Una exploración rápida por internet me permitió dar con el tema en cuestión, “Riding”, compuesto por Carter Burwell para la película que mencioné antes, protagonizada por Mel Gibson y Julia Roberts en los papeles de Jerry Fletcher y Alice Sutton, respectivamente. Gibson venía de triunfar por todo lo alto con Bravehart y Roberts tenía la década ganada tras el éxito de Pretty Woman, con lo que cualquiera habrá pensado que juntarlos bastaría para obtener un buen producto. Sin duda fue así a nivel comercial, pero la película en su momento recibió críticas negativas, especialmente por su guion. Aunque en esa navegación virtual encontré entre los comentarios a los videos con el tema de Burtwell, cientos de personas diciendo que tal vez era el mejor tema que habían escuchado en su vida, así que de pronto, una película intrascendente puede pasar a la posteridad gracias a los pocos segundos que dura el fragmento de uno de sus temas. Así es el cine también, por supuesto.
Pero, ¿de qué va Conspiracy Theory? De un taxista trastornado que exaspera a sus clientes comentándoles una larga lista de conspiraciones detrás de los hechos históricos determinantes en la constitución de Estados Unidos. Este taxista, Fletcher, a su vez está obsesionado con una abogada que trabaja para el Departamento de Justicia y cuyo padre, un juez, fue asesinado debido a un caso que llevaba.
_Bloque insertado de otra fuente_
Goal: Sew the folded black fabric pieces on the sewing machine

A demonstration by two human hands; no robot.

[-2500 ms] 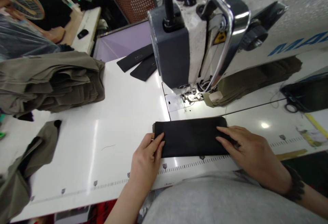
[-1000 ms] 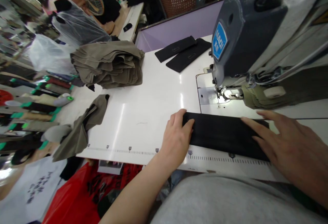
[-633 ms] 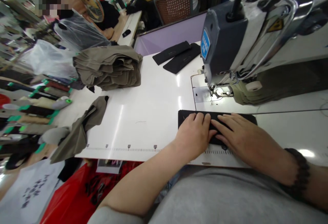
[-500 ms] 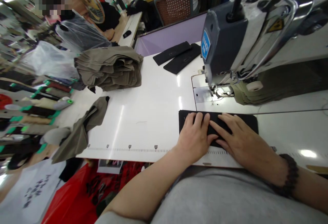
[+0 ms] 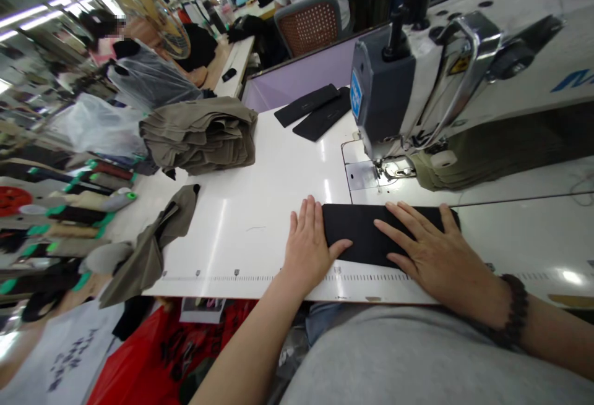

A medida que avanza la trama vamos descubriendo, a la par de los protagonistas, que Fletcher es víctima de una programación cerebral que lo convirtió en un asesino al servicio de unos personajes misteriosos, quienes realmente controlan el país. Todas sus teorías conspirativas son ciertas. A lo largo de las dos horas irá desarrollándose la persecución contra ambos, y se revelarán informaciones clave para la trama. La dirección recayó en Richard Donner, el responsable de las cuatro entregas de Arma Mortal y Maverick, todas protagonizadas por Gibson.
La crítica tuvo razón en cuanto a lo flojo de la trama, que no se sostiene a pesar de la fama de sus protagonistas –lo cual, por supuesto, no tiene ninguna relación–, cuyo romance resulta totalmente forzado, igual que el desenvolvimiento general de cada uno de sus pasos. Lo mismo que el desenlace. En fin, una película dominguera en su momento y que sigue siéndolo ahora. Lo que también es cierto es que la actuación de Gibson como este hombre trastornado y convencido de sus teorías, no es nada desdeñable. A pesar de eso, tras el triunfo de Donald Trump y el reimpulso de las teorías conspirativas en EE.UU., la película se ha convertido en un producto de culto por los seguidores de estos asuntos, que no son pocos.
Lo sublime encuentra caminos inesperados para expresarse, y tanto el tema de Burtwell como la escena final de esta película me siguen conmoviendo. Por eso se las dejo, y díganme ¿con cuáles películas que vieron de niños/as a ustedes les pasa lo mismo?